→ **Task brief**
List the lines of this listing that hold the word "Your".

--------------------

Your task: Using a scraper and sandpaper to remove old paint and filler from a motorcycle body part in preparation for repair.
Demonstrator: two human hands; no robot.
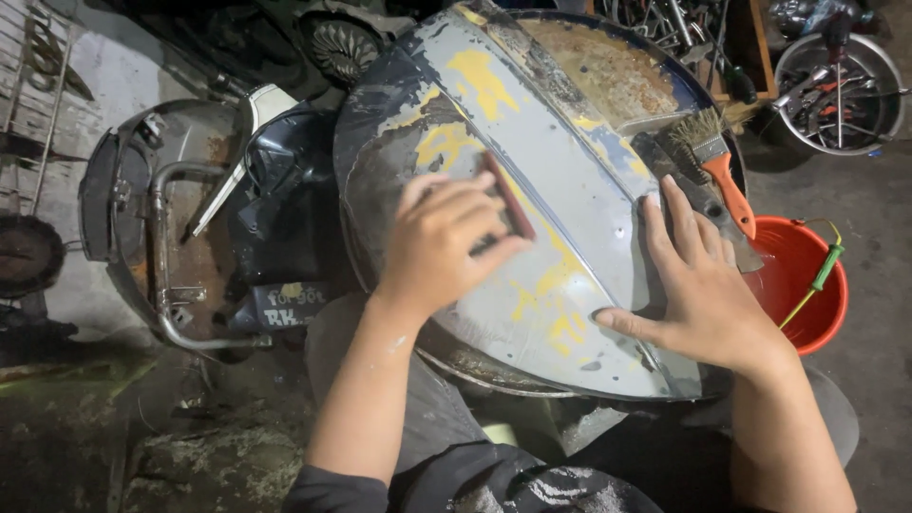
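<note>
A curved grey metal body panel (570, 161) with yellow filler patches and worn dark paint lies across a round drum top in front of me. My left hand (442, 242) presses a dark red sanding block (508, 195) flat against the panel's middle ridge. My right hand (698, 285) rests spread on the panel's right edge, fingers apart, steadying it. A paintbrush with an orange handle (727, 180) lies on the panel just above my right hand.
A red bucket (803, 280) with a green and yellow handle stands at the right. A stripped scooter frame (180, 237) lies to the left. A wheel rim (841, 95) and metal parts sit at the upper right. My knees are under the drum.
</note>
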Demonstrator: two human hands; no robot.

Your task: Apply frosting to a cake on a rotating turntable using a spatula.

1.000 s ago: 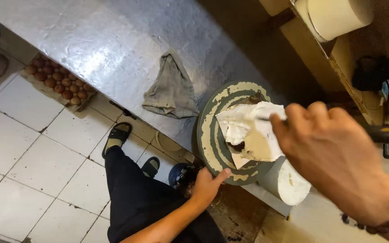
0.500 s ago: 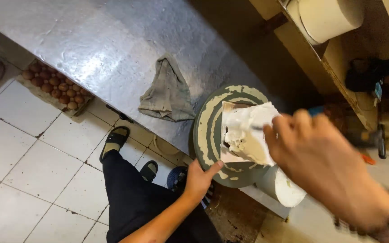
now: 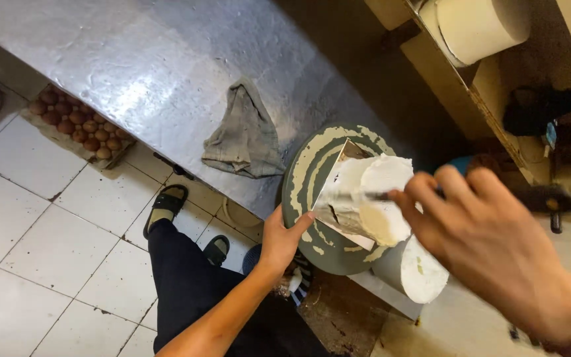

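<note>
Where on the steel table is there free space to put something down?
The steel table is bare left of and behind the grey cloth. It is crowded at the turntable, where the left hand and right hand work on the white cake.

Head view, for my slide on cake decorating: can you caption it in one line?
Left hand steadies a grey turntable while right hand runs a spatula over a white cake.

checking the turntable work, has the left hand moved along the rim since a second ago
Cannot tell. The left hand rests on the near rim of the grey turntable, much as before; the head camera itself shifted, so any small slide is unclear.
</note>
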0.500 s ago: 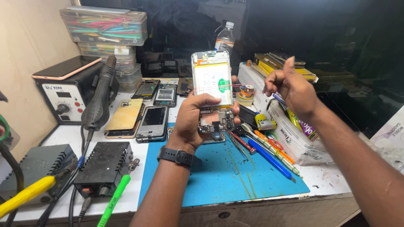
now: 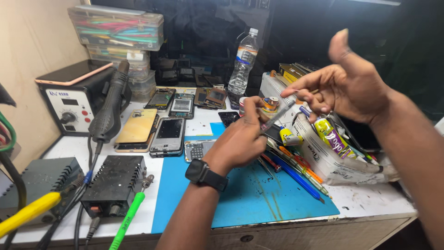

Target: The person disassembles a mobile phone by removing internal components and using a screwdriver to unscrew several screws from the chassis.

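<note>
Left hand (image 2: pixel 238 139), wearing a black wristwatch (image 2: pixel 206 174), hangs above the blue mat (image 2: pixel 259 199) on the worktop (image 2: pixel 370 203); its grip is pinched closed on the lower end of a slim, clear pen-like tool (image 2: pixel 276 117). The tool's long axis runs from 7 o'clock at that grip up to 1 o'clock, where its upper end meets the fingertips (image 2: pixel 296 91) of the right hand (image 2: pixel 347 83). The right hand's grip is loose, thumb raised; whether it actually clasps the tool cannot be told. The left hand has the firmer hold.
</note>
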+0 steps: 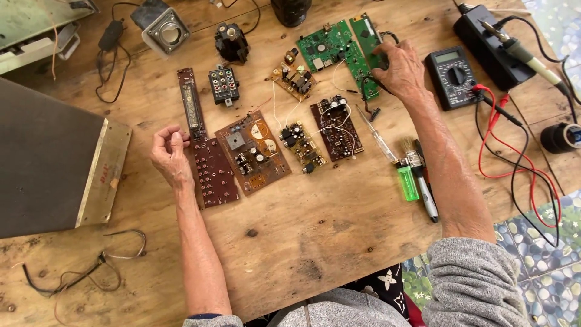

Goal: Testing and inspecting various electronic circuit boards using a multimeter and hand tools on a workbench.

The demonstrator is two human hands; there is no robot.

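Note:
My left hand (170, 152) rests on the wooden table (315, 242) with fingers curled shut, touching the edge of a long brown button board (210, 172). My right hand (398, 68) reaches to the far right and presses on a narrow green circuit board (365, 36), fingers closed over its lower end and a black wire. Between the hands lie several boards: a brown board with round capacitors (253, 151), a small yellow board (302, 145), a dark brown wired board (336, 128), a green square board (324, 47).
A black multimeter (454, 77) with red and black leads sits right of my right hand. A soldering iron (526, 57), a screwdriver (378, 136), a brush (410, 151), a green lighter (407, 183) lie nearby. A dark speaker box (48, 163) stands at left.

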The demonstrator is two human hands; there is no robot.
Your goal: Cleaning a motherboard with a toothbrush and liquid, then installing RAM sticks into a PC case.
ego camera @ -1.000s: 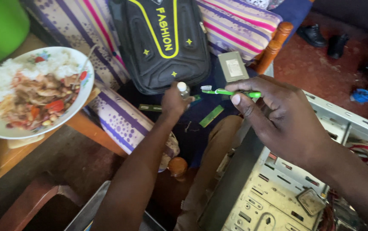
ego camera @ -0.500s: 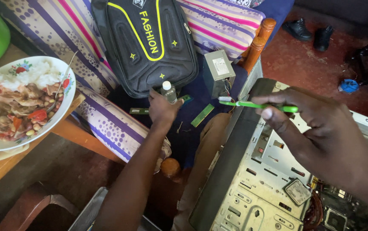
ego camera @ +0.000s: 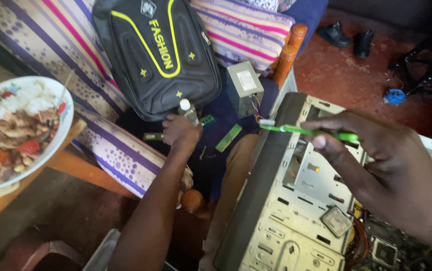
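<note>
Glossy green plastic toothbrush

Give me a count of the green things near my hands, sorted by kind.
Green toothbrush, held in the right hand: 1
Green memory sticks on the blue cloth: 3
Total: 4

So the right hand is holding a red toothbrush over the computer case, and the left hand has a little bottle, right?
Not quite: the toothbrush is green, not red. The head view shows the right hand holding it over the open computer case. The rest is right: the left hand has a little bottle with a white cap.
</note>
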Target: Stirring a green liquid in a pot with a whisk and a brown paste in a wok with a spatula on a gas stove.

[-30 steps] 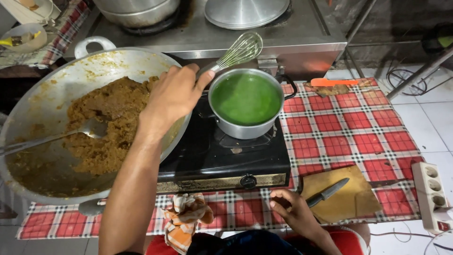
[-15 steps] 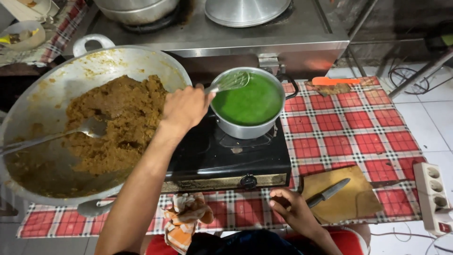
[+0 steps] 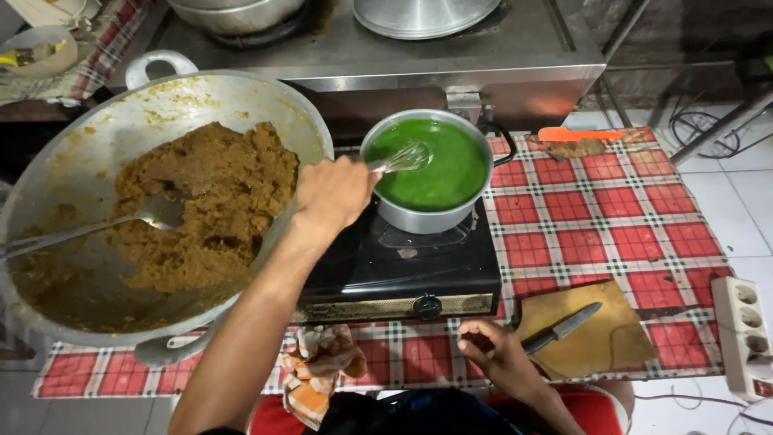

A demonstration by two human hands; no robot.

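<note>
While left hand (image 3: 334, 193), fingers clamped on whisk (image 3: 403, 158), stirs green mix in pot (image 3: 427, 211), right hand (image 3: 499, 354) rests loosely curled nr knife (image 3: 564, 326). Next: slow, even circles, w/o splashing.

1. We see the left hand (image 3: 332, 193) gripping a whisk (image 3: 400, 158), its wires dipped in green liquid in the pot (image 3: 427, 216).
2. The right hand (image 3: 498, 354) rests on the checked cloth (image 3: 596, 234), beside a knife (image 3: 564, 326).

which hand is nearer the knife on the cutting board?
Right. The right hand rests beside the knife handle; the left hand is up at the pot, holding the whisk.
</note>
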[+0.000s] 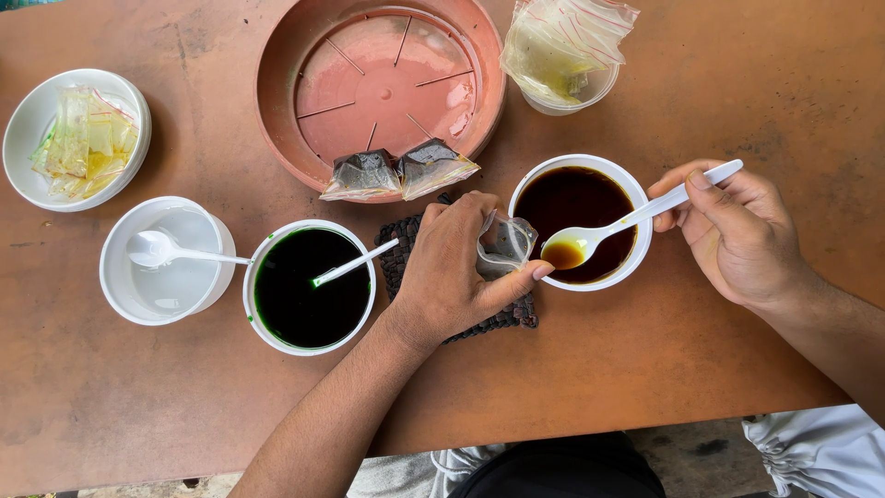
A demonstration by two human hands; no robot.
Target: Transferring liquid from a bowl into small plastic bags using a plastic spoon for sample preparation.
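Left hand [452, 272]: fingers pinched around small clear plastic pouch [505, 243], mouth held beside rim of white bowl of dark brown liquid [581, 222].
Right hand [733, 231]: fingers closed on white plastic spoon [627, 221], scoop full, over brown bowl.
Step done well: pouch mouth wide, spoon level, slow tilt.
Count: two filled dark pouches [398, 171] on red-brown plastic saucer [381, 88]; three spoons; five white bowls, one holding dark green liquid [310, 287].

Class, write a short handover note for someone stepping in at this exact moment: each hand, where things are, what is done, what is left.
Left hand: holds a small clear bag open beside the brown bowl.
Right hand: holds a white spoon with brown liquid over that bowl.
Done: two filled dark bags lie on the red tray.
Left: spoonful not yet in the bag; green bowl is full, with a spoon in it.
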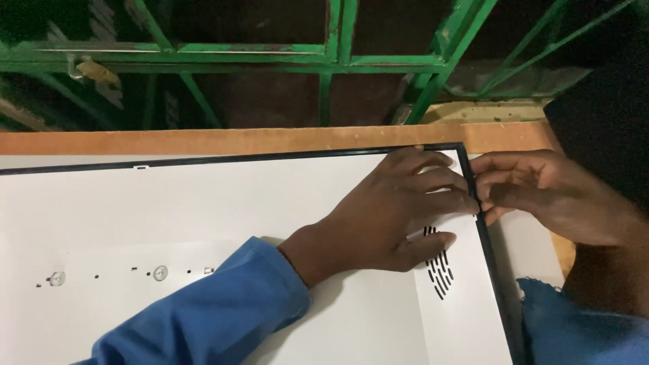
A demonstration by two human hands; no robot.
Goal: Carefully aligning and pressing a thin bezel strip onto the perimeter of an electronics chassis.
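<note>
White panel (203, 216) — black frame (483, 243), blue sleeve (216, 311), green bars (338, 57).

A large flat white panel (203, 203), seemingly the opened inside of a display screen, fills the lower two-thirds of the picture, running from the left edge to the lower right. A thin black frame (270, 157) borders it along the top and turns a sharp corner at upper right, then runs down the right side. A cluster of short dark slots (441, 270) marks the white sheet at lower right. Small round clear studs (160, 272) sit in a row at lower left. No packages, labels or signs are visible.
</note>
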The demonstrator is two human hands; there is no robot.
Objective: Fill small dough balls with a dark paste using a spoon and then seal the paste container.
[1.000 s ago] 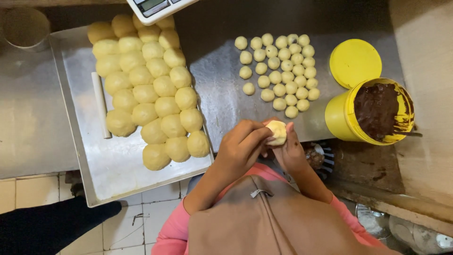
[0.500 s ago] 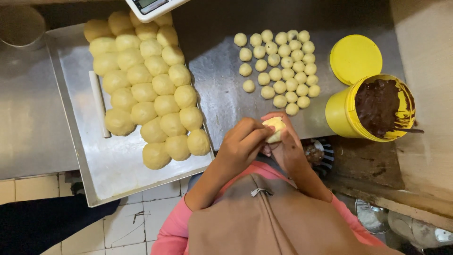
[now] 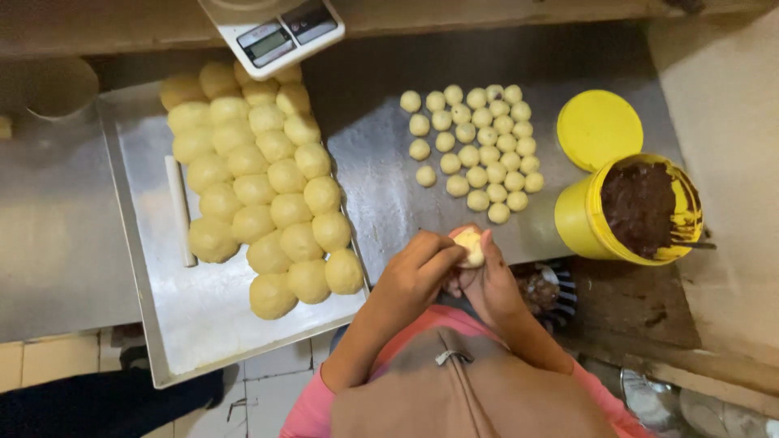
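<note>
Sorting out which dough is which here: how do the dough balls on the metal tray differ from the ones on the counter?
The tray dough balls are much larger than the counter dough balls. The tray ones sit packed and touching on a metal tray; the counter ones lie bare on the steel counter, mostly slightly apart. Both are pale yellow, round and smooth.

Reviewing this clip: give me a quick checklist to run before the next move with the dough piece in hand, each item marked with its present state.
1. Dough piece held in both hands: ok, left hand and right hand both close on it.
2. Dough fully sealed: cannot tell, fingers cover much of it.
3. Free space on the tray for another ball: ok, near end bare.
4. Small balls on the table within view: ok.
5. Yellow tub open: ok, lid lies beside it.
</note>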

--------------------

→ **Result of this task**
Your task: Using a scraper and sandpaper to remove old paint and filler from a motorcycle body part in preparation for repair.
Your task: Apply frosting to a cake on a rotating turntable using a spatula.
Your goal: Cleaning a motherboard with a toothbrush and liquid, then installing RAM sticks into a PC case.

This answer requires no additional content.